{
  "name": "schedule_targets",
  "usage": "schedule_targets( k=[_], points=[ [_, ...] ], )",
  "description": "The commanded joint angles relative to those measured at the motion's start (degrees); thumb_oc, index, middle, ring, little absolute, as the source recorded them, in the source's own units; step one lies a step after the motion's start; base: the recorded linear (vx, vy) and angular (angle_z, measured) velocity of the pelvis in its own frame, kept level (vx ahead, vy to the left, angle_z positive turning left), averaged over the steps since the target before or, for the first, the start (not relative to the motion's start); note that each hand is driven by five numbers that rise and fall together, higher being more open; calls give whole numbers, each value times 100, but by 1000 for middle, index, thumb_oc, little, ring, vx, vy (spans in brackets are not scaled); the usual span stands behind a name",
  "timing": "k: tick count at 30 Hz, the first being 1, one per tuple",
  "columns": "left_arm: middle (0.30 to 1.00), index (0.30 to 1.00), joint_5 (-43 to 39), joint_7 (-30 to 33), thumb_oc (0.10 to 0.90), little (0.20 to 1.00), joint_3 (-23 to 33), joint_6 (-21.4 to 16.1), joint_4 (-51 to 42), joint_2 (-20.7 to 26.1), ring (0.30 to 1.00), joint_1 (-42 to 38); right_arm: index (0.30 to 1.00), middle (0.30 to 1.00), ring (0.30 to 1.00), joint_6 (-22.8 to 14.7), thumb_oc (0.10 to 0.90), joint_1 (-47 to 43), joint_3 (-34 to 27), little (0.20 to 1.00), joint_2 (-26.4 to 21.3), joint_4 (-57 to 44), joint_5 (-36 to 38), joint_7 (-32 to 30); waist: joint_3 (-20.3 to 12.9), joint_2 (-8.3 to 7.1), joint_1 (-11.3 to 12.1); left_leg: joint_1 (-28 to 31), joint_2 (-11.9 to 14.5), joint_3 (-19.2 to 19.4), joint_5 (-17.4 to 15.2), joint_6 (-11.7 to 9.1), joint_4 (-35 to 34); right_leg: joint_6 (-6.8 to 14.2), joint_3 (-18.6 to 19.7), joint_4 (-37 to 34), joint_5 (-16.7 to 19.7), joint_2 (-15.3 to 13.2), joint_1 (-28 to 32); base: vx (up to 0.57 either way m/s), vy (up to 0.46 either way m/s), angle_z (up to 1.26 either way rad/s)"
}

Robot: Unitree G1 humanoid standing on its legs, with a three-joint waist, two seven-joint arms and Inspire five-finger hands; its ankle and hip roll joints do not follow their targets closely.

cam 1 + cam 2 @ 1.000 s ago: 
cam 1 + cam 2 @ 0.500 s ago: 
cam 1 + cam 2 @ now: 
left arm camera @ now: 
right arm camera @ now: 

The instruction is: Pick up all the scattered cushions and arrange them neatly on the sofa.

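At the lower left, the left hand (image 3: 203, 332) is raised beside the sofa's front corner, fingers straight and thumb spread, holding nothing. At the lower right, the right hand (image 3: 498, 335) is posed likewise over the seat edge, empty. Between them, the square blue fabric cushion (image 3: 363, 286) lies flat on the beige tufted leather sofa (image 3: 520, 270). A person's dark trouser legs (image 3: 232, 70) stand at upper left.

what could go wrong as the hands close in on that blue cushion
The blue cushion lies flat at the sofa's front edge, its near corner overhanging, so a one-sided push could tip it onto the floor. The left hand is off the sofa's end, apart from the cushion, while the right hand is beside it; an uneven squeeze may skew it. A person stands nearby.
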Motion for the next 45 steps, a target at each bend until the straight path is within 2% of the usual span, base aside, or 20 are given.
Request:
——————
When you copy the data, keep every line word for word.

→ **RESPONSE AREA**:
{
  "name": "schedule_targets",
  "usage": "schedule_targets( k=[_], points=[ [_, ...] ], )",
  "description": "The commanded joint angles relative to those measured at the motion's start (degrees); thumb_oc, index, middle, ring, little absolute, as the source recorded them, in the source's own units; step one lies a step after the motion's start; base: the recorded linear (vx, vy) and angular (angle_z, measured) velocity of the pelvis in its own frame, kept level (vx ahead, vy to the left, angle_z positive turning left), averaged over the steps since the target before or, for the first, the start (not relative to the motion's start); note that each hand is driven by five numbers that rise and fall together, higher being more open; calls give whole numbers, each value times 100, but by 1000 for middle, index, thumb_oc, little, ring, vx, vy (spans in brackets are not scaled); the usual span stands behind a name",
  "timing": "k: tick count at 30 Hz, the first being 1, one per tuple",
  "columns": "left_arm: middle (0.30 to 1.00), index (0.30 to 1.00), joint_5 (-43 to 39), joint_7 (-30 to 33), thumb_oc (0.10 to 0.90), little (0.20 to 1.00), joint_3 (-23 to 33), joint_6 (-21.4 to 16.1), joint_4 (-51 to 42), joint_2 (-20.7 to 26.1), ring (0.30 to 1.00), joint_1 (-42 to 38); right_arm: index (0.30 to 1.00), middle (0.30 to 1.00), ring (0.30 to 1.00), joint_6 (-22.8 to 14.7), thumb_oc (0.10 to 0.90), joint_1 (-47 to 43), joint_3 (-34 to 27), little (0.20 to 1.00), joint_2 (-26.4 to 21.3), joint_4 (-57 to 44), joint_5 (-36 to 38), joint_7 (-32 to 30); waist: joint_3 (-20.3 to 12.9), joint_2 (-8.3 to 7.1), joint_1 (-11.3 to 12.1); left_leg: joint_1 (-28 to 31), joint_2 (-11.9 to 14.5), joint_3 (-19.2 to 19.4), joint_5 (-17.4 to 15.2), joint_6 (-11.7 to 9.1), joint_4 (-35 to 34); right_leg: joint_6 (-6.8 to 14.2), joint_3 (-18.6 to 19.7), joint_4 (-37 to 34), joint_5 (-16.7 to 19.7), joint_2 (-15.3 to 13.2), joint_1 (-28 to 32); base: vx (up to 0.57 either way m/s), vy (up to 0.46 either way m/s), angle_z (up to 1.26 either way rad/s)"
}

Robot: Unitree G1 humanoid standing on its legs, with a three-joint waist, two seven-joint arms and Inspire five-finger hands; its ankle and hip roll joints do not follow their targets closely.

cam 1 + cam 2 @ 1.000 s ago: 
cam 1 + cam 2 @ 0.500 s ago: 
cam 1 + cam 2 @ now: 
left arm camera @ now: 
right arm camera @ now: 

The instruction is: Pick up all the scattered cushions and arrange them neatly on the sofa.

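At the lower left, the left hand (image 3: 203, 332) is raised beside the sofa's front corner, fingers straight and thumb spread, holding nothing. At the lower right, the right hand (image 3: 498, 335) is posed likewise over the seat edge, empty. Between them, the square blue fabric cushion (image 3: 363, 286) lies flat on the beige tufted leather sofa (image 3: 520, 270). A person's dark trouser legs (image 3: 232, 70) stand at upper left.

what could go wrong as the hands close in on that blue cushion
The blue cushion lies flat at the sofa's front edge, its near corner overhanging, so a one-sided push could tip it onto the floor. The left hand is off the sofa's end, apart from the cushion, while the right hand is beside it; an uneven squeeze may skew it. A person stands nearby.
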Motion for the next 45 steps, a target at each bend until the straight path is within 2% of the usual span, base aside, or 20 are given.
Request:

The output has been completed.